*EXERCISE*. Copy each line of the following data that contains "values".

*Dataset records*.

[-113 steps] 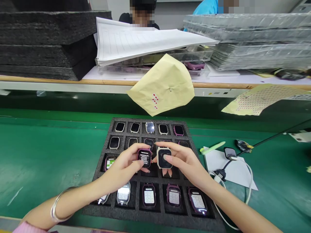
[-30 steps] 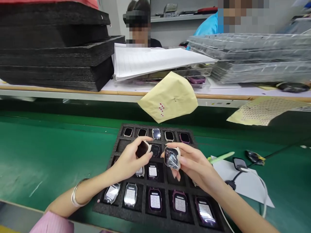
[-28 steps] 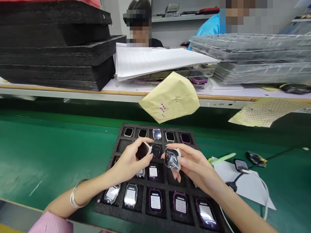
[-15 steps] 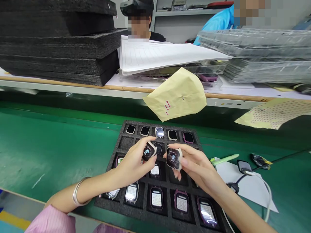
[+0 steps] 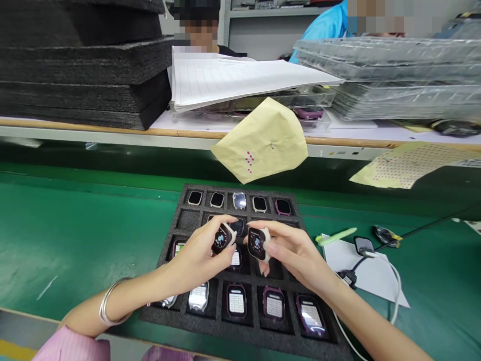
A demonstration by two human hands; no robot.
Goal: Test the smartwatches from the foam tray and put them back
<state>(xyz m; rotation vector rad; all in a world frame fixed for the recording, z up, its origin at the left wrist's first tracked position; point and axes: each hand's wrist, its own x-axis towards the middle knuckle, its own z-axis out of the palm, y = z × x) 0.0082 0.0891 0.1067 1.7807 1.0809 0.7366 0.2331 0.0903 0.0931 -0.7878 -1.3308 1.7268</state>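
Observation:
My left hand [image 5: 199,255] grips a beige smartwatch body [image 5: 221,237] with a lit dark screen. A second beige smartwatch body [image 5: 257,243], screen also lit, is held in my right hand [image 5: 293,253]. Both hands hover side by side over a black foam tray [image 5: 173,310] with square pockets. Several watch bodies lie in the tray: dark-screened ones in the far row [image 5: 238,200], lit white-screened ones in the near row [image 5: 236,302]. A pocket at the tray's left [image 5: 188,219] holds nothing. A silver bangle [image 5: 107,307] sits on my left wrist.
The tray rests on a green belt [image 5: 75,235]. To the right lie a white sheet [image 5: 370,273], a cable with charger puck [image 5: 363,246] and a green pen [image 5: 336,235]. Behind, a shelf carries black foam stacks [image 5: 82,65], papers [image 5: 240,75], clear trays [image 5: 391,75]; a yellow sheet [image 5: 263,140] hangs. Two people sit beyond.
Earlier I held a purple watch and a beige one. Both watches held now went from dark screens to lit ones, and my hands stayed over the tray's middle.

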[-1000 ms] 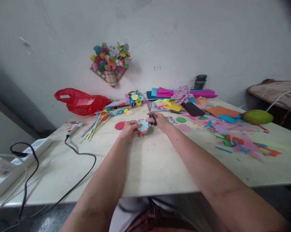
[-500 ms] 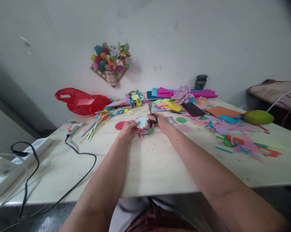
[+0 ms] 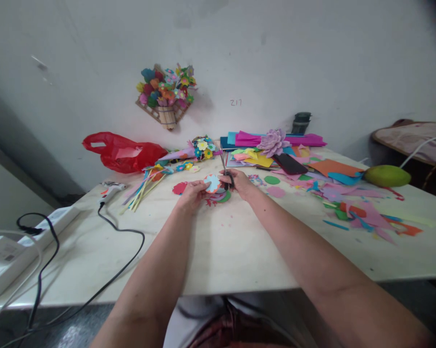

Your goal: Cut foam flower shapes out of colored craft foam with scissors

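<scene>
Between the thumb and fingers of my left hand (image 3: 193, 194) is a light-blue flower cutout (image 3: 212, 182) backed by an orange-red layer whose edge shows around it. My right hand (image 3: 240, 183) is closed around the black handles of a pair of scissors (image 3: 224, 164), whose blades point up and away from me. The fingers of my right hand are close to the flower's right edge; whether they touch it I cannot tell. Under my hands lie a green paper piece (image 3: 225, 196) and other coloured cutouts, partly hidden. A red scalloped cutout (image 3: 179, 188) lies beside my left hand.
A glue gun (image 3: 111, 192) with a black cord and a power strip (image 3: 51, 226) lie on the left. A red plastic bag (image 3: 125, 153) sits behind. Paper scraps (image 3: 370, 212), a phone (image 3: 289, 164) and a green mango-like fruit (image 3: 386, 176) are on the right.
The flower cutout has shifted slightly left in my left hand. My right hand and the scissors have also moved a little to the left.
</scene>
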Available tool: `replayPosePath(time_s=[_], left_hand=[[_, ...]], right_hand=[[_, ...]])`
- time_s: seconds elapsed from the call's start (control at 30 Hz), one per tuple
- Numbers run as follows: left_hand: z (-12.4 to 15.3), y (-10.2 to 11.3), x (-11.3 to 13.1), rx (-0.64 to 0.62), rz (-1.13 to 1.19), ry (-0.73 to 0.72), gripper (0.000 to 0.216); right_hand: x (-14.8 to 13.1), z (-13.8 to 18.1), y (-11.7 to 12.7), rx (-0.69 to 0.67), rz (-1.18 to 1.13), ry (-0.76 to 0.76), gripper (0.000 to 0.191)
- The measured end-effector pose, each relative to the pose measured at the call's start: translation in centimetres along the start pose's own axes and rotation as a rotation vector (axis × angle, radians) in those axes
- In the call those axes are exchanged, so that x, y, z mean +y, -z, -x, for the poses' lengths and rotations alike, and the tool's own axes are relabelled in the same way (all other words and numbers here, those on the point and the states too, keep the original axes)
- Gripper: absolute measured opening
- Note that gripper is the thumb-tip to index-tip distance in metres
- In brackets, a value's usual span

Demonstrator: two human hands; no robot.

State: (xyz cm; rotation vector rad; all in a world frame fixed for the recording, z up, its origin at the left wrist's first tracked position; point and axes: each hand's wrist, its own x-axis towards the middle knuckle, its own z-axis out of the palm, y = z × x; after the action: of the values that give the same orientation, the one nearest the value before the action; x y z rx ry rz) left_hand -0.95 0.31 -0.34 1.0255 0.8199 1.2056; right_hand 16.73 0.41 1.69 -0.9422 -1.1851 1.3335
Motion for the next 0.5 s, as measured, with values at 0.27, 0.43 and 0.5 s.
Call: replayPosePath(time_s=[0.27, 0.43, 0.5], left_hand=[[0.58, -0.91, 0.15, -0.085, -0.101, 0.011, 0.028], [0.42, -0.71, -0.1, -0.126, -0.139, -0.001, 0.028], [0.35, -0.61, -0.13, -0.128, -0.138, -0.003, 0.028]], right_hand=[[-0.07, -0.07, 0.2, 0.003, 0.007, 0.022, 0.035], [-0.1, -0.13, 0.18, 0.043, 0.054, -0.001, 0.029], [0.08, -0.33, 0.31, 0.078, 0.13, -0.035, 0.032]])
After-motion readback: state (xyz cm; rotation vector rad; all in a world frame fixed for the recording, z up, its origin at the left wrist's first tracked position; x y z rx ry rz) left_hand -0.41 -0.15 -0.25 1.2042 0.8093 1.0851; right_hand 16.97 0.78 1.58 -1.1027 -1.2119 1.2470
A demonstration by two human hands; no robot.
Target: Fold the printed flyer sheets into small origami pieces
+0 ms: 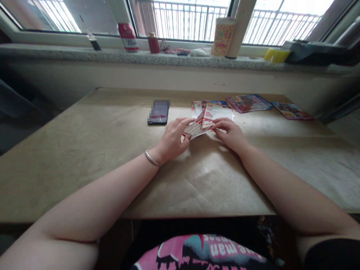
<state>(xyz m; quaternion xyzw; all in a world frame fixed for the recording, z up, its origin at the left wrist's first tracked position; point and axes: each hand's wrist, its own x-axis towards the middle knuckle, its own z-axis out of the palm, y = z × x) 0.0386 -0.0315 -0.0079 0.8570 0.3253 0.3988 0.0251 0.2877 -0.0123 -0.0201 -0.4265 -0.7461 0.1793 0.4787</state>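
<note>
My left hand, with a silver bangle on the wrist, pinches the left end of some white-and-red printed cards between thumb and fingers. The cards are tilted and partly overlap. At their right end, the fingers of my right hand close on the edge. Just beyond them, another white card with red print leans over more printed cards on the table. How many cards are in my hands I cannot tell.
A dark phone lies left of the cards. Colourful printed booklets or cards lie at the back right, with another small pile beside them. A can, a red bottle and a patterned cup stand on the windowsill.
</note>
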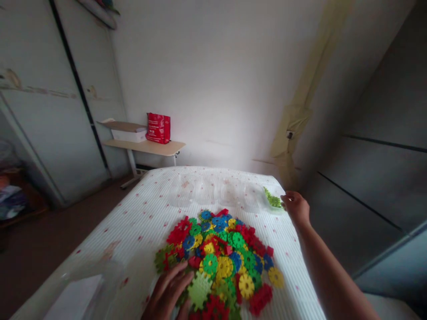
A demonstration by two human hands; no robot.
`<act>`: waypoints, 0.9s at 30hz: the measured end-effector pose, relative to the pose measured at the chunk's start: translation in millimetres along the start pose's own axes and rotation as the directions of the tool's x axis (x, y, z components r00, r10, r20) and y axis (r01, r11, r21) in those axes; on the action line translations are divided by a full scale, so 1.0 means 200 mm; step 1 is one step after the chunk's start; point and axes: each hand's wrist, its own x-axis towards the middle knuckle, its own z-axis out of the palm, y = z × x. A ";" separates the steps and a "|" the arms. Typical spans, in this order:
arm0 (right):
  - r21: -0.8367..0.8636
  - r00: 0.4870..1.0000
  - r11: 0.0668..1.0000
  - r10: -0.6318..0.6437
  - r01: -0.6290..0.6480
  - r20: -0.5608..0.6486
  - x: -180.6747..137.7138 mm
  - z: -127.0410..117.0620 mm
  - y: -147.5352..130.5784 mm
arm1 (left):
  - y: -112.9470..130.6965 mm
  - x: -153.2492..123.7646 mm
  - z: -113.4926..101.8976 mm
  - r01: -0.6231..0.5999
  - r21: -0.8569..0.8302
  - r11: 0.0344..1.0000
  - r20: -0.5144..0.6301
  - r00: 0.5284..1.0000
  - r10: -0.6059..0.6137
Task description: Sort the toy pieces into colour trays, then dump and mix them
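A heap of plastic gear-shaped pieces (224,267) in red, blue, yellow and green lies on the bed. My left hand (169,291) rests at the heap's near left side, its fingers apart, right beside a light-green toothed piece (199,290). Farther off, my right hand (296,207) is at the right rim of a clear container (277,210) with light-green pieces (273,199) inside. Its fingers are pinched together; whatever they hold, if anything, is too small to make out.
Several clear containers (183,192) stand in a row beyond the heap on the striped bedcover (140,226). A white sheet (76,298) in clear plastic lies at the near left. Behind, a small table (147,148) bears a red bag (159,128) and a white box (128,134).
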 end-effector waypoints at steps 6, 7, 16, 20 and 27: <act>0.050 0.979 0.984 -0.173 0.168 0.106 -0.37 0.01 -0.01 | 0.06 0.01 -0.02 0.111 -0.065 0.992 0.013 0.994 -0.111; 0.067 0.956 0.968 -0.251 0.244 0.150 -0.44 0.00 -0.02 | 0.06 0.01 -0.02 0.112 -0.060 0.992 0.015 0.994 -0.111; 0.096 0.812 0.858 -0.510 0.505 0.283 -0.66 0.04 -0.06 | 0.07 -0.02 0.03 -0.049 0.062 0.997 0.166 0.985 0.038; 0.111 0.756 0.828 -0.549 0.549 0.356 -0.68 0.06 -0.09 | 0.08 0.00 0.03 -0.146 0.101 0.984 0.193 0.973 0.125; 0.072 0.757 0.830 -0.536 0.553 0.374 -0.68 0.08 -0.07 | 0.09 -0.02 0.05 -0.190 0.162 0.968 0.276 0.951 0.140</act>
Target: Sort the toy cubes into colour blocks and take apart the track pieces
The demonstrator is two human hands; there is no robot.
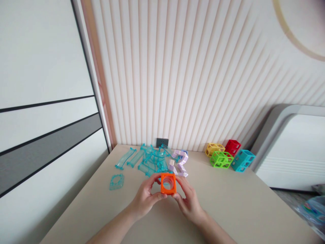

*ANSWER SECTION*.
State: (xyz cm; rotation vector rad; all in a world frame fixed for the recording, z up, its origin at the left wrist's first tracked position; point and axes: each hand's wrist, its own x-axis towards the middle knuckle, its own z-axis out of the palm, y = z × x; after the action: of the values that give the same orientation, the one nearest the value before the action; x y z rx ry rz) left_hand -0.95 0.31 -0.34 1.0255 0.8199 1.2056; right_hand 16.73 0.41 1.69 -0.9422 -1.1851 1.3335
Motion for the next 0.5 s, as measured, with values at 0.27, 0.43 and 0.5 s.

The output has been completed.